[LinuxFailSafe] FailSafe does not failover resource group

Kashif Shaikh kshaikh@consensys.com
25 Feb 2003 11:02:54 -0500


On Tue, 2003-02-25 at 02:29, Erehwin Ureta wrote:
> Need help.
> 
> I have managed to install FailSafe 1.0.4 in Redhat 7.2
> I configured two nodes with IP and Apache resources. They are part of one 
> resource group. I am testing the failover process by switching off the 
> machine that initially hosts the resource group but it does not seem to 
> failover to the other node. I can, however, do an "admin move" of the group. 
> "haStatus -a" reports that everything is working fine.

> 
> The only thing I could point to is that I am not using a system controller. 
> I don't think it is the cause though. From what I understand(and from the 
> list archives), its use is to reset the other node to protect data in a 
> shared storage configuration. I don't use any shared storage so I do not 
> think I should use sysctl.

After you turn off the machine, failsafe will have a tied
membership(i.e. exactly half nodes are UP).

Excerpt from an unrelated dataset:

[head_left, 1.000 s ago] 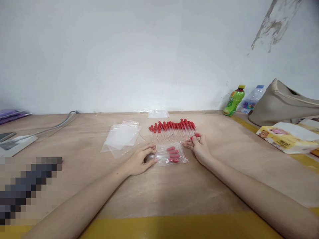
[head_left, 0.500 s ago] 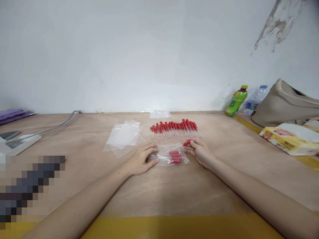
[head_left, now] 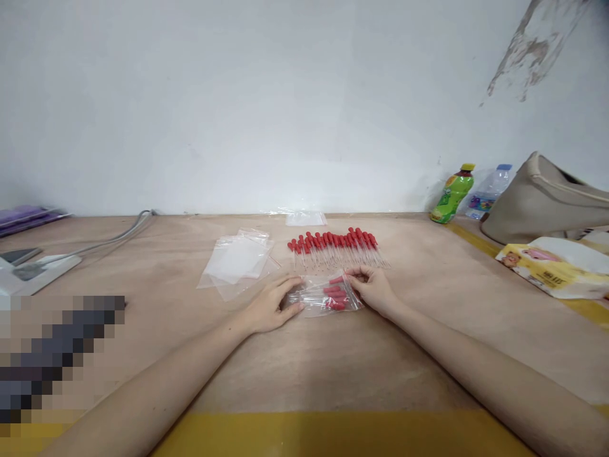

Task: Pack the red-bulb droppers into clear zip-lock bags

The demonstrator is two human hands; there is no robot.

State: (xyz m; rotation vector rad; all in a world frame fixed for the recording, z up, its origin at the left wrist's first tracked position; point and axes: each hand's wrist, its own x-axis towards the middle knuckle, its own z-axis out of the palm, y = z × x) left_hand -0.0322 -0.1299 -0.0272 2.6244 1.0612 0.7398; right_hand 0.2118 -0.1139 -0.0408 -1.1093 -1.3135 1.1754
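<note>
A small clear zip bag with several red-bulbed droppers inside lies on the wooden table. My left hand rests on the bag's left end, fingers curled and pressing it down. My right hand is at the bag's right mouth, fingers pinched on a red-bulbed dropper that is partly inside the bag. Just behind the bag lies a row of several red-bulbed glass droppers.
A pile of empty clear bags lies to the left, another clear bag by the wall. A green bottle, a water bottle, a beige bag and a tissue pack stand at the right. A cable and flat devices lie at the left.
My right hand has carried one dropper from beside the row down and left to the bag's mouth and slid it partly in. My left hand has stayed on the bag.
</note>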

If it can't resolve the tied
membership through resetting the other node, the alive node will go into
a 'lonely' state and any resource groups that were on the downed machine
will *not* failover.

Regardless if you have shared storage or not, the reset functionality
ensures that downed node has really 'released' all of its resources.  If
you had a cluster partition, and didn't want to use reset, you could
have two nodes with the same IP address potentially allocated.

But if you must, you can fake reset functionality by using the NULL
stonith device -- just be wary of the effects of a cluster partition.

Kashif